*EXERCISE BRIEF:* Beginning with the first line, transcribe the entries below exactly through the line containing "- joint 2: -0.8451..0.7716", inclusive.

*EXERCISE MATERIAL:*

BEGIN

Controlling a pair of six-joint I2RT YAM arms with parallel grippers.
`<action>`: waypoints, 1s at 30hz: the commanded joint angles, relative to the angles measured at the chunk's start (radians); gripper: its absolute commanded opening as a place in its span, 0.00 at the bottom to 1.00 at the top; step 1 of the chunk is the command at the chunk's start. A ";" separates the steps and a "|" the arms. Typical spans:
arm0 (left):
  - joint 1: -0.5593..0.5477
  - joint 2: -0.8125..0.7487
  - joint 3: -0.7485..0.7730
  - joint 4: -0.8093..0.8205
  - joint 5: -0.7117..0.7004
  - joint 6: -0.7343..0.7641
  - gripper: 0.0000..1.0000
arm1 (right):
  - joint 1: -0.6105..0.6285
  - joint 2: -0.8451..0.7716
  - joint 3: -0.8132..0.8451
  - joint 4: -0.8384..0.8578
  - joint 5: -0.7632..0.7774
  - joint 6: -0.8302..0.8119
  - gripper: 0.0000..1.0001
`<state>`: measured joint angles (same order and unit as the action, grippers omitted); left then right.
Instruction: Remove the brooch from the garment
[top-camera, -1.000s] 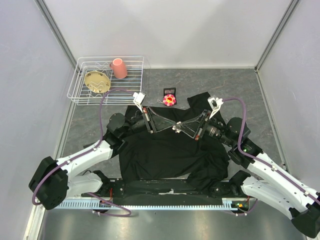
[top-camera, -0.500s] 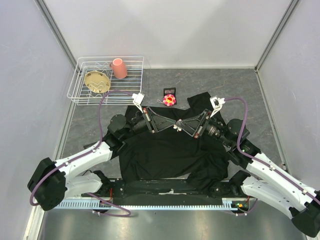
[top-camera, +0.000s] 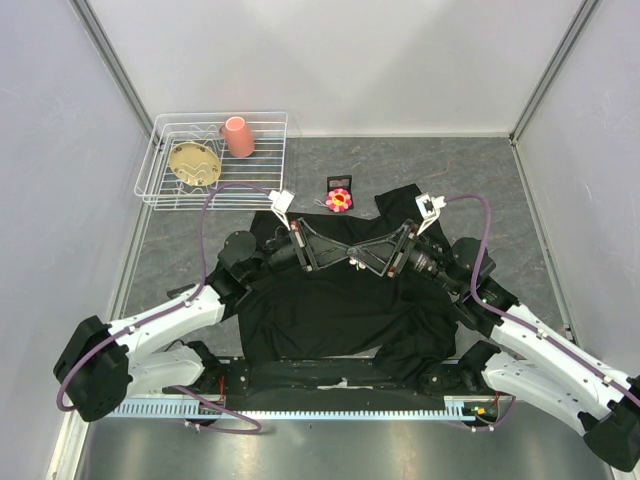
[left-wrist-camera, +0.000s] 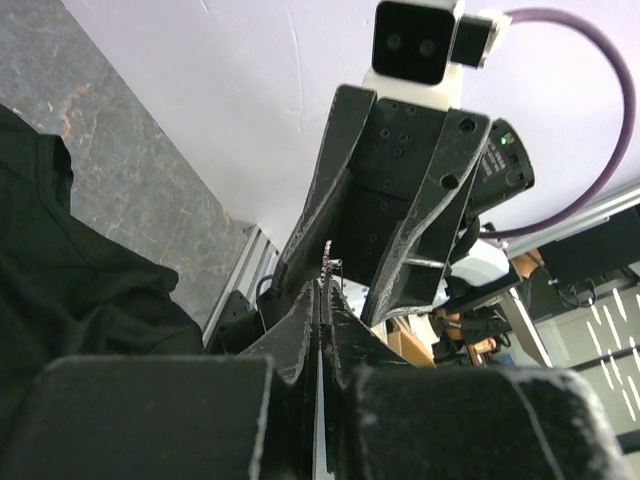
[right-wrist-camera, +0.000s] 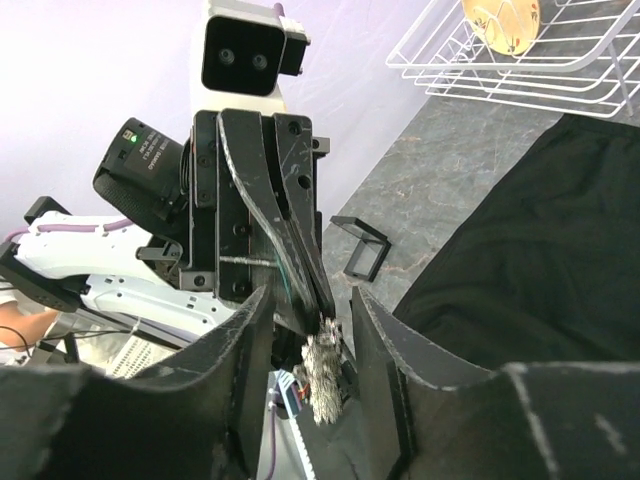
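From above I see the black shirt (top-camera: 330, 310) spread over the grey table (top-camera: 480, 180), its lower hem by the arm bases. Both arms reach in over its upper part. The left gripper (top-camera: 343, 250) and the right gripper (top-camera: 362, 256) meet tip to tip, with a small pale object (top-camera: 353, 259) at the meeting point. I cannot judge how either pair of jaws stands from this view. Just beyond the collar lies a pink flower piece (top-camera: 340, 199) beside a small black case (top-camera: 339, 183). At far left, a white wire rack (top-camera: 160, 190) holds a pink cup (top-camera: 237, 136) and a tan dish (top-camera: 193, 162).
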<state>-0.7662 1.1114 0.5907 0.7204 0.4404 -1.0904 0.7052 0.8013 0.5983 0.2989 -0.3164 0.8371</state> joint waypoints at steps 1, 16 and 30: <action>-0.018 -0.028 0.031 -0.035 0.018 0.067 0.02 | 0.007 -0.010 0.021 0.020 -0.009 0.008 0.49; -0.013 -0.153 0.168 -0.496 0.015 0.469 0.02 | 0.008 -0.074 0.104 -0.297 0.014 -0.135 0.84; -0.015 -0.283 0.328 -0.950 -0.172 1.089 0.02 | 0.008 0.144 0.213 -0.359 0.079 0.255 0.71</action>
<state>-0.7811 0.8536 0.8803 -0.1284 0.2905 -0.2447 0.7097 0.8986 0.7570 -0.0822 -0.2626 0.8730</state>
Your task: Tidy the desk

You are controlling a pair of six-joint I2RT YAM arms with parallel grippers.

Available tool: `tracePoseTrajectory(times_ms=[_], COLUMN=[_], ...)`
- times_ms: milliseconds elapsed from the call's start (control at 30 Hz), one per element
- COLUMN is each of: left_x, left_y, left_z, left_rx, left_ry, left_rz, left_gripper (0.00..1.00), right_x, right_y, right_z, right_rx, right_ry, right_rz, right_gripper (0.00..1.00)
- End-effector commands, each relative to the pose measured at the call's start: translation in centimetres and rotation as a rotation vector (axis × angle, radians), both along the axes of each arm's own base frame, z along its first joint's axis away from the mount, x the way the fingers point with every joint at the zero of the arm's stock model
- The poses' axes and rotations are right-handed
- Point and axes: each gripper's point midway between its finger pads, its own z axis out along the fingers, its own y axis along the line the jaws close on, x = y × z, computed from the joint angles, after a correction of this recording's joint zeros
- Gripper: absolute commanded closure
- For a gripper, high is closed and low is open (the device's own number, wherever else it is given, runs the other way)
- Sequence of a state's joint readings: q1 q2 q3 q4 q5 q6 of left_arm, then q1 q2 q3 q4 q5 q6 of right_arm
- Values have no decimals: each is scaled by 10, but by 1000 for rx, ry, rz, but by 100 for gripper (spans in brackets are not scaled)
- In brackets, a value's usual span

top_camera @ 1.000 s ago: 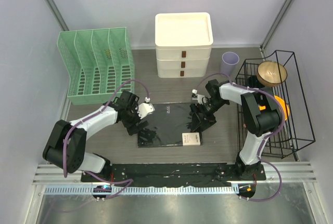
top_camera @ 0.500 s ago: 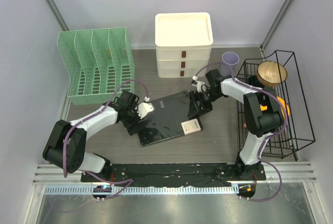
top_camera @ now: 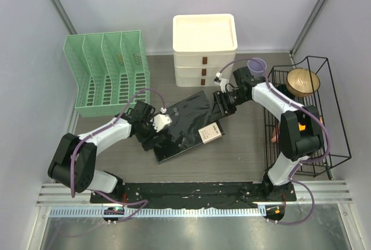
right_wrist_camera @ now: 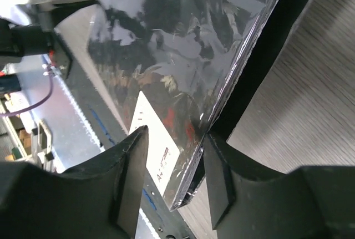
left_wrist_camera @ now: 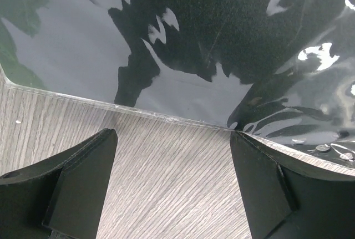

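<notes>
The surface [top_camera: 246, 154], dark grey-brown wood grain, fills the middle of the overhead view. It runs from the black rail [top_camera: 191, 191] at the arm bases to the far wall.

A glossy black notebook [top_camera: 185, 123] lies at the centre of the surface, turned at a slant so its far right corner points toward the drawers. A white label [top_camera: 211, 133] sits near its near right corner.

The right fingers [top_camera: 224, 105] straddle the notebook's far right edge, about half closed. In the right wrist view one finger presses against the thick black edge and the other sits over the shiny cover [right_wrist_camera: 183, 56]. I cannot tell whether they actually clamp it.

The left fingers [top_camera: 156, 140] stand wide apart and hold nothing. They are low over bare wood at the notebook's near left edge. In the left wrist view that edge [left_wrist_camera: 177, 118] runs across just beyond the tips, and the right-hand tip reaches it.

A green file rack [top_camera: 107, 73] stands at the far left. A stack of white drawers [top_camera: 204, 58] stands at the far centre, with a lavender cup [top_camera: 257, 67] just right of it. A black wire rack [top_camera: 324, 140] takes the right side. It holds a wooden bowl [top_camera: 302, 80] at its far end and something orange [top_camera: 315, 120] nearer.
</notes>
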State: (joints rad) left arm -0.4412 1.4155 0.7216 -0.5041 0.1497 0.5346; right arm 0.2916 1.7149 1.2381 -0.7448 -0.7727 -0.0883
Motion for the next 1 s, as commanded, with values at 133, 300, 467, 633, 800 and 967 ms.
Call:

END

*PROBLEM SOLUTION:*
Controlling a pair of six-joint I2RT YAM arms with parallel grippers.
`<action>`: waypoints, 1s at 30hz: the commanded joint angles, relative to the angles measured at the chunk's start (radians); gripper: its absolute commanded opening as a place in its span, 0.00 at the bottom to 1.00 at the top; step 1 of the chunk is the command at the chunk's start. A ";" separates the steps and a "|" the arms. Typical spans:
arm0 (left):
  - joint 1: -0.5593..0.5477
  - joint 2: -0.8125..0.7487
  - joint 3: -0.7485..0.7730
  - joint 4: -0.8093..0.8205
  - joint 5: -0.7117..0.7004
  - joint 6: -0.7343..0.7641
  - gripper: 0.0000..1.0000
arm1 (right):
  - joint 1: -0.6105..0.6285
  - joint 2: -0.8451..0.7716

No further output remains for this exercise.